A British private collector paid 82,850 for Sybil Andrews’s classic of motorbike racers, Speedway. This briefly held the record for any Grosvenor School print until, with the final lot of the sale, The Gust of Wind (pictured), by the Australian artist Ethel Spowers, blew away its 15,000 to 20,000 estimate to sell for 114,500 to another American collector.
Even the lesser-known Grosvenor artists were in demand, such as Ursula Fookes, whose view of a mining town soared over its 1,000 estimate to sell for 9,000. Such prices sent dealers scurrying back to their stock books to revalue their holdings in time for the opening of the London Original Print Fair.

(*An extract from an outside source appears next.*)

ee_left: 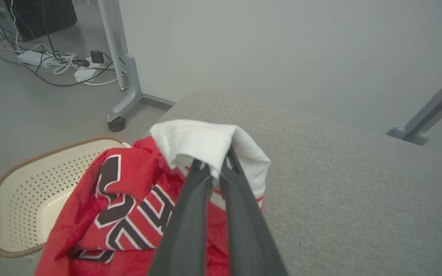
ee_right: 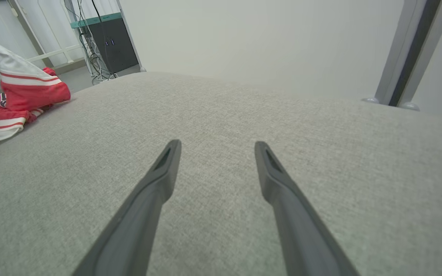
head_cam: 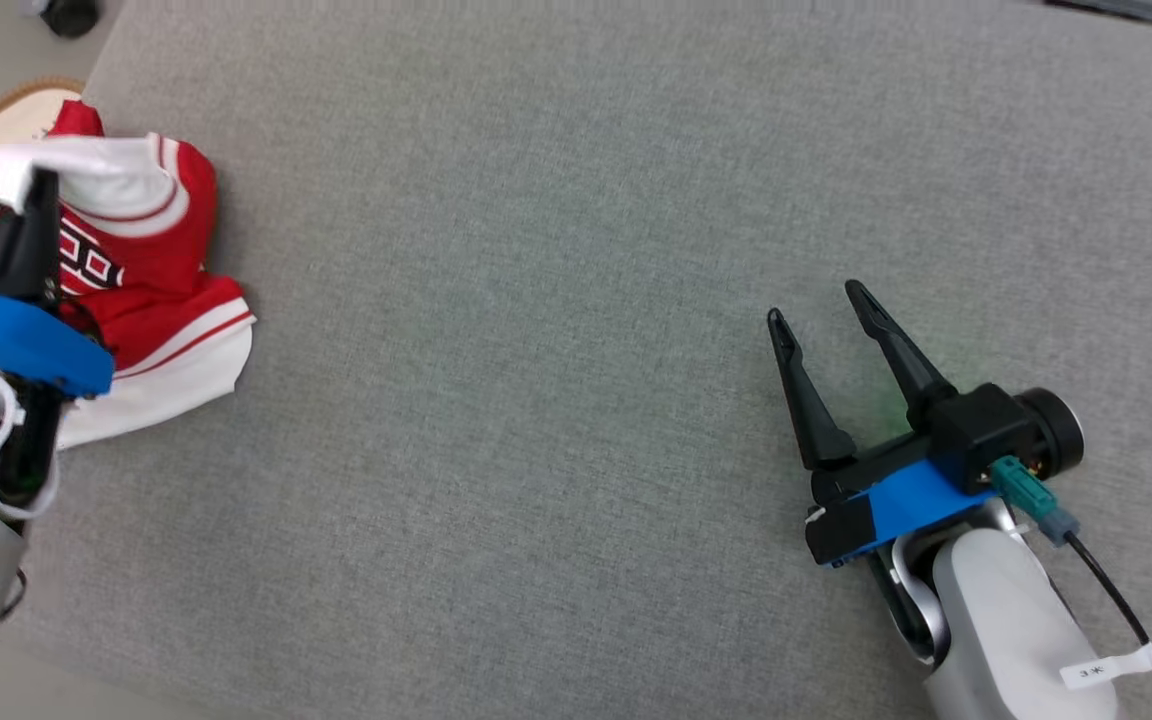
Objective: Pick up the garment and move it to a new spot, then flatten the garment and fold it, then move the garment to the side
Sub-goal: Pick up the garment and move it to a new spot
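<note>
The left tool (ee_left: 214, 163) was closed on a white fold of the red jersey (head_cam: 156, 290); the right tool (head_cam: 815, 301) stood wide open, empty, above the surface (head_cam: 536, 400).

Grey woven-fabric tabletop (head_cam: 556, 300), soft even light. Smooth grey floor (ee_left: 33, 103) beyond its edge. Plain pale wall (ee_left: 282, 46) behind. Grey metal stand leg (ee_left: 123, 76) on a black caster (ee_left: 116, 124), with a white power strip (ee_left: 33, 58) and loose cables (ee_left: 71, 73) near it. Dark cabinet (ee_right: 119, 46) with teal top, far off. Cream perforated basket (ee_left: 25, 191), rope-trimmed rim, just beside the tabletop's edge.
</note>
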### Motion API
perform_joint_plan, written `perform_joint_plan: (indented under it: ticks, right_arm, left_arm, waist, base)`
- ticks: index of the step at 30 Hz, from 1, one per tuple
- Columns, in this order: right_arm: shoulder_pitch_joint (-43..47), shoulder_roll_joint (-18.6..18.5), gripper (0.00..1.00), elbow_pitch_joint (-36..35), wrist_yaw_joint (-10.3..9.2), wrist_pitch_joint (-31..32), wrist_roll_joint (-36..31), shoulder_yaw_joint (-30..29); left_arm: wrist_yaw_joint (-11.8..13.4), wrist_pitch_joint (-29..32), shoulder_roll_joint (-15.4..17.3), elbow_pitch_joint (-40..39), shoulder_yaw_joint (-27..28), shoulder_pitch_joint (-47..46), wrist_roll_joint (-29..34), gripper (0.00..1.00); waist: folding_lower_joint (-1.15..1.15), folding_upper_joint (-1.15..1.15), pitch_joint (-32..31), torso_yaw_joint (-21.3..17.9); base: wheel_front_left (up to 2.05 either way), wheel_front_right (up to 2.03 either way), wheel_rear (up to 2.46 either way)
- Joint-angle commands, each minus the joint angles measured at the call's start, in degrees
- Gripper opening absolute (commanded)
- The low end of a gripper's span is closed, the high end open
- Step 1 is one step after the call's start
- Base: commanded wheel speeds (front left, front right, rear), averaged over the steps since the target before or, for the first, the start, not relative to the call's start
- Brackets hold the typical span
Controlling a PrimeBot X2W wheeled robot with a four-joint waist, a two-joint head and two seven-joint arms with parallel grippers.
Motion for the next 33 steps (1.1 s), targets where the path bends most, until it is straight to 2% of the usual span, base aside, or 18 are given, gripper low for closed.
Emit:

From this week, Leighton House Museum in Holland Park hosts the first display of works from the collection of John Schaeffer, one of the most important collectors of Victorian art in the last 40 years.
The history of how Schaeffer, a highly successful businessman in Australia, fell in love with Victorian art, amassed a huge collection, then sold much of it following a painful divorce, only to continue buying and rebuild the collection, will make fascinating reading one day.
At Leighton House half of the works on show were bought at a Christie’s sale of the Forbes collection in 2003, just when many professionals thought he was out of the market.
The sale was rated a huge success and Schaeffer, unknown to most, was part of that. While he did pay record prices for some of the artists - Richard Redgrave, Thomas Faed, James Archer and John Linnell, he also snapped up bargains by Waterhouse and Holman Hunt at half their estimated prices. Schaeffer’s relationship with Leighton House has been a fruitful one.
The museum now owns three key paintings by GF Watts and Frederic Leighton that were previously owned by Schaeffer.
This time last year a drawing of a fishing boat on a beach by Lucian Freud sold at Sotheby’s for a record 2.6 million. Even more astonishing was the fact that it sold not to a wealthy private collector, but to the dealer Jean-Luc Baroni, who has a gallery in London run by his daughter, Novella.
Probably better known for handling Old Masters, the Baronis were giving notice that modern art was their field, too, so long as the quality was right. But could they re-sell a Freud drawing at that price level?
The answer is yes, because at the Salon du Dessin, the drawings fair in Paris this month, Baroni offered the drawing at 3.3 million, and sold it.